Figure 5.. Infection of non-tumor cells by RRV-IRF8 is necessary for survival benefit and slowed tumor growth.

(A) Mice were given 0.4mg/mL AZT + 2% sucrose water or 2% sucrose water-only control, with drug administration beginning two days prior to tumor inoculation and continuing until study endpoint (day 17 post-tumor inoculation). Representative flow plots of GFP+ tumor cells in mice receiving AZT or control water. Bars represent the mean of 3 biological replicates. (B) BLI tumor growth kinetics plots. 6 groups; n=10 mice per group. BLI performed twice weekly until study endpoint. BLI concluded at day 60 for 2 long-term surviving animals. (C) Average BLI tumor growth kinetics. (D) Kaplan-Meier curves showing survival. (E) Median survival for all groups and significance comparisons for RRV-IRF8 2% vs. 100%, RRV-IRF8 2% vs 30%, and RRV-IRF8 30% vs 100%. (F) Volcano plots and box-and-whisker plots show differential expression of T-cell function- and DC function-related genes between RRV-IRF8 100% + AZT (n=6 biological replicates) and RRV-IRF8 2% groups (n=5 biological replicates).

Figure 6.. IRF8 transduction reduces immunosuppressive myeloid cells and enhances antigen presentation.

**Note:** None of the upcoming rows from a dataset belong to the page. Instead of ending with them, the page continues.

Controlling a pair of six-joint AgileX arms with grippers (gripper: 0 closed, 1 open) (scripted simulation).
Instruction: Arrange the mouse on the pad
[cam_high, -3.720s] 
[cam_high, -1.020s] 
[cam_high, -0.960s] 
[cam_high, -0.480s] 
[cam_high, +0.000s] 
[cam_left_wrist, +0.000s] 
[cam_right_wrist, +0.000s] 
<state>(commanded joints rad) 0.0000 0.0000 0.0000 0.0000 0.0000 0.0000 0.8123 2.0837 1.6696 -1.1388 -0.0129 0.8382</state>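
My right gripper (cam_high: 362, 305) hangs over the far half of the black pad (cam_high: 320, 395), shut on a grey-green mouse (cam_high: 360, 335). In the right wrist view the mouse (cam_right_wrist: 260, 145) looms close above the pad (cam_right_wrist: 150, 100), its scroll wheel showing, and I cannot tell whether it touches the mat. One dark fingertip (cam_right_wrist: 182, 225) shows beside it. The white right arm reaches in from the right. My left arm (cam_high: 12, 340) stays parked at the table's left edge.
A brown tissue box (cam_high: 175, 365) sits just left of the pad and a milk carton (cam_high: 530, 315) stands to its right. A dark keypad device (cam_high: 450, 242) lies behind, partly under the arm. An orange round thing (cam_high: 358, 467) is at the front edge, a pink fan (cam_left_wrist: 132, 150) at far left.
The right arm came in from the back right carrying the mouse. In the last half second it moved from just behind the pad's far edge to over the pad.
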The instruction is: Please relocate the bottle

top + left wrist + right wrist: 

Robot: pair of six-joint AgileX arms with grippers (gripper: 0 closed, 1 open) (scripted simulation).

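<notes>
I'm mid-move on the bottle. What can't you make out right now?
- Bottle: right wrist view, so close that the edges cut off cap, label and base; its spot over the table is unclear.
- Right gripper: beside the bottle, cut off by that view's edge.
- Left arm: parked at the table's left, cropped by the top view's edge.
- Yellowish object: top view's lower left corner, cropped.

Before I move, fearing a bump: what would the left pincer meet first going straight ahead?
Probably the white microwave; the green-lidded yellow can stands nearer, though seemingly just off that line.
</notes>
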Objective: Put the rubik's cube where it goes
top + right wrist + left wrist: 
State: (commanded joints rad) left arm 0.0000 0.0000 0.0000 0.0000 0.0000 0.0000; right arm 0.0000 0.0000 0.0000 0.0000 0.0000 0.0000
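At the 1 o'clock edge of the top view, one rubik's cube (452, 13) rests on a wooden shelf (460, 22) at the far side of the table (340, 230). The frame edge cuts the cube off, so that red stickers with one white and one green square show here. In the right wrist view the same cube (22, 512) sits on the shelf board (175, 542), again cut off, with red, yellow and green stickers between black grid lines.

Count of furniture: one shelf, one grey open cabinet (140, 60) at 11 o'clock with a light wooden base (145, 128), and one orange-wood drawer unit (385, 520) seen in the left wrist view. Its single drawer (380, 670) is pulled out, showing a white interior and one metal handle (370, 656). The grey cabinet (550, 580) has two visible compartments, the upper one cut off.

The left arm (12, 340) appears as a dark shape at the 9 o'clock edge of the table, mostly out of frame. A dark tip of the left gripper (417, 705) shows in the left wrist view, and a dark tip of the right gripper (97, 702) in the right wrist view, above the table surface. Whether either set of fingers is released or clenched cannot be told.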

(A) Representative flow plots of Arg1 expression in Ly6C+ cells, all plots pre-gated on live CD45+ CD11b+ cells. (B) Bars show Arg1 expression in M-MDSCs, PMN-MDSCs, and Macrophages, representing the mean of 6 biological replicates. (C) Representative flow plots of IDO expression in Ly6C+ cells, all plots pre-gated on live CCD45+ CD11b+ cells. (D) Bars show IDO expression in M-MDSCs, PMN-MDSCs, and F4/80+ macrophages, representing the mean of 6 biological replicates. (E) Left, positive and negative controls for T-cell activation; gates set on negative control peak. T-cell/myeloid cell co-culture at 0.8 effector: 1 target ratio. Intratumoral myeloid cells were isolated from day 18 RRV-EMPTY or RRV-IRF8 tumors. Naïve T-cells were isolated from age-matched non-tumor bearing mice. Representative flow plots show T-cell proliferation (CFSE peaks) after 4 days of co-culture. Bars represent the mean of 6 biological replicates (n=3 technical replicates for each). (F) Left, positive and negative controls for T-cell activation. OT-1 T-cell/DC co-culture: CD11c+ DCs were isolated from SB28 OVA RRV-EMPTY or RRV-IRF8 tumors and cervical lymph nodes. Representative flow plots show T-cell proliferation (CFSE peaks) after 4 days of co-culture. Bars represent the mean of 6 biological replicates (n=2 technical replicates for each biological replicate).